I'm starting to understang things I never could understand.
Lately I have been going to sleep around 2am. During that
time I am thinking of all these things. Things that I don't
want to think about because I'm afraid to face them. But I
just can't stop thinking about them. Today I am 15. The day
my depression has been waiting for. No longer through the
hell 14 brought me. I was not going to let 14 bring me
down. I would not die 14. Now 15 & feel great because I
lived through it. I honestly have to say I am very proud of
myself. Fifteen, also time for me to party! But let me get
used to it first. So this is the begining of the rest of my
life. Things are different now. I just wish I had that
happiness back. Especially for today. So that way
everything I write I will be able to understand. Right now
I'm selfish & ignorant. I just want to be happy, caring
less of the consequences.

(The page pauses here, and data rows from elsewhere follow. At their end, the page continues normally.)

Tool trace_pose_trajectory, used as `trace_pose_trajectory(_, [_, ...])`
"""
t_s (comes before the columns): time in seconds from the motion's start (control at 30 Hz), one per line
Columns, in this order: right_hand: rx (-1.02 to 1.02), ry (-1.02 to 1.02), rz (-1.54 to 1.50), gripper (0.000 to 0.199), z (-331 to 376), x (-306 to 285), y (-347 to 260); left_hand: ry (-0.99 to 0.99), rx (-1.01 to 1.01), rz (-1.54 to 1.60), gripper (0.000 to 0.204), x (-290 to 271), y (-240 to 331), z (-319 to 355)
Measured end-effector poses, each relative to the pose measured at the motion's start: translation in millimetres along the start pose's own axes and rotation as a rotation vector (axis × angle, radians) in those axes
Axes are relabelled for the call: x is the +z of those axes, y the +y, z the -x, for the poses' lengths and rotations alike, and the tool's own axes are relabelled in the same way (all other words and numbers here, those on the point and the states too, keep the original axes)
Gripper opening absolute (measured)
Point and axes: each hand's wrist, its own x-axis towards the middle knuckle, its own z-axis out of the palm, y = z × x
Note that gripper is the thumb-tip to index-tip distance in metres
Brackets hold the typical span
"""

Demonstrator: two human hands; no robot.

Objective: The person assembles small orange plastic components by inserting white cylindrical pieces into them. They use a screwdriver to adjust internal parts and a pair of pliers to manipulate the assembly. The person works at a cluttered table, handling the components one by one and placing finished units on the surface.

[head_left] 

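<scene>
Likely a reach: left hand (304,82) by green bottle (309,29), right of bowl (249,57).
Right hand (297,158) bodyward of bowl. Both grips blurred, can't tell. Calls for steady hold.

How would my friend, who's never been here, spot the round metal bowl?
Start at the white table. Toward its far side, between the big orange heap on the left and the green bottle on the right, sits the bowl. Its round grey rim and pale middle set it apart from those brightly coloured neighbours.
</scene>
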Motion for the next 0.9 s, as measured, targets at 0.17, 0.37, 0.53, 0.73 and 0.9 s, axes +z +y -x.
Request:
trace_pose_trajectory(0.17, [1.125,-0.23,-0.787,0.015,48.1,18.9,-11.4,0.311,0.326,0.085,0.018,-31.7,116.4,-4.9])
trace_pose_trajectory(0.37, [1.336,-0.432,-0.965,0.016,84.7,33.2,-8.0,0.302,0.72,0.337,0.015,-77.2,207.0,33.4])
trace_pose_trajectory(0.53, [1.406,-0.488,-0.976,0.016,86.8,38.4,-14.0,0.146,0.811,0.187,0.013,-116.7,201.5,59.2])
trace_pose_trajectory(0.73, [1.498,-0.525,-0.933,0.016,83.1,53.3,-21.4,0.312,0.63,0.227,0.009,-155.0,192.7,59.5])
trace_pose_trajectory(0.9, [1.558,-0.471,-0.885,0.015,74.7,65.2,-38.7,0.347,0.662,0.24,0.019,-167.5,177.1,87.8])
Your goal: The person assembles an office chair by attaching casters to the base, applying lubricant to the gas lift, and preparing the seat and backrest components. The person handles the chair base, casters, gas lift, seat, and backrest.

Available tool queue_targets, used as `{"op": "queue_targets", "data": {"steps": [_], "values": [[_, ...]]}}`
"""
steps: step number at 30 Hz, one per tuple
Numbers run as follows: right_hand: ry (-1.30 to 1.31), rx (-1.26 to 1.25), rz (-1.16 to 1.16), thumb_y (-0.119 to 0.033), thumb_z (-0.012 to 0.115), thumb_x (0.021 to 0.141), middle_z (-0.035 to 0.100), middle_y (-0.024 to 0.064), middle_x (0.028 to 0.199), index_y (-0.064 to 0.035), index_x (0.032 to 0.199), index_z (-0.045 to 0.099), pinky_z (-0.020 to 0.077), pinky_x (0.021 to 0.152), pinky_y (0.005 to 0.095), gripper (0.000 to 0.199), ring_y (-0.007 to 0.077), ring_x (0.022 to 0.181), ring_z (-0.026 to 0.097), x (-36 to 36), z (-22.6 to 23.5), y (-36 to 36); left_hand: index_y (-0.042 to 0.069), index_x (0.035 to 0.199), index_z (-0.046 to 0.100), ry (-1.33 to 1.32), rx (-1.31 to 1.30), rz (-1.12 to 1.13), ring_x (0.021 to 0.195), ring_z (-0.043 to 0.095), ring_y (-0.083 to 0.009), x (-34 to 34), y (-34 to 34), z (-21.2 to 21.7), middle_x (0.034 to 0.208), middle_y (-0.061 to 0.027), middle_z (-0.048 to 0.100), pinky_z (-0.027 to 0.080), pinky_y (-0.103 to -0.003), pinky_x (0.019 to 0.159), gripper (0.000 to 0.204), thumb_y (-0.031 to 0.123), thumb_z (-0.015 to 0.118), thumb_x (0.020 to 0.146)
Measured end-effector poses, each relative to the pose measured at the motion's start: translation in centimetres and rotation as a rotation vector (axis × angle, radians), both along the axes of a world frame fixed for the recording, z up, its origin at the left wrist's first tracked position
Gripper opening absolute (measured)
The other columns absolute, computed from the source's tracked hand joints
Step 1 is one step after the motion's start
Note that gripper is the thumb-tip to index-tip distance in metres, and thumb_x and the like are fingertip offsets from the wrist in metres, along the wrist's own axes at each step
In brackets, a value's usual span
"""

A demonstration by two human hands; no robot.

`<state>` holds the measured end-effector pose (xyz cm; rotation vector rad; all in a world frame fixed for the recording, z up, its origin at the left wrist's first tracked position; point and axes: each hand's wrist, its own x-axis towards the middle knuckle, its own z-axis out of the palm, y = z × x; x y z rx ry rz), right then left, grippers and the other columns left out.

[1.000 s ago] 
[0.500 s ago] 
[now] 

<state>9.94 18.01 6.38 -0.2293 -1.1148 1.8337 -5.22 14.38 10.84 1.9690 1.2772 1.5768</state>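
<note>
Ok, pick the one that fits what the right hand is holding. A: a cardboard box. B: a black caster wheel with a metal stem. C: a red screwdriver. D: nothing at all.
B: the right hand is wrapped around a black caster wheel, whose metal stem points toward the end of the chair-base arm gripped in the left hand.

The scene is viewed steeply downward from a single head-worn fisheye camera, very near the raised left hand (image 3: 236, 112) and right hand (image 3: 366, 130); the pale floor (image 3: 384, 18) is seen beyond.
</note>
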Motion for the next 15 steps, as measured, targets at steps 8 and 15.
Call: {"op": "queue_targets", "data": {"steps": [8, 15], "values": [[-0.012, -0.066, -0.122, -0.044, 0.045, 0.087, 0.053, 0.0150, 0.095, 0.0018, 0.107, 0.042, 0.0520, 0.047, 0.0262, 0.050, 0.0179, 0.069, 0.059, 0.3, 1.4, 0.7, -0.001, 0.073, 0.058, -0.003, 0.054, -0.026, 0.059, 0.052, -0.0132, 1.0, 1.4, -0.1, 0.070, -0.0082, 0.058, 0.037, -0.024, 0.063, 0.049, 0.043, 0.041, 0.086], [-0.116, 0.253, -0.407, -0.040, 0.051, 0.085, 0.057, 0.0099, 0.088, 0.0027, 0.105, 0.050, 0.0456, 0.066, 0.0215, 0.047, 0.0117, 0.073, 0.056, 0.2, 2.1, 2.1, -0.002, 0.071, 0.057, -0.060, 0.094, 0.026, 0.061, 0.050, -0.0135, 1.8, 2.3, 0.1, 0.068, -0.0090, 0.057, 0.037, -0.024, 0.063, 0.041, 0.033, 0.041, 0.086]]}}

I just want to be happy. For
today, for one day. On the day that I have waited for, for
so long. Wow. I'm 15. I just, wow. I can't believe how far
I have really gone. What will I do now? What will 15 be
like for me? Will I die 15, or will I live to 16? I don't
know. All I know is that today I am 15 & feeling alright. I
just wish I could have that happiness back. Well that's
about all really for today. I guess. Happy Birthday to me.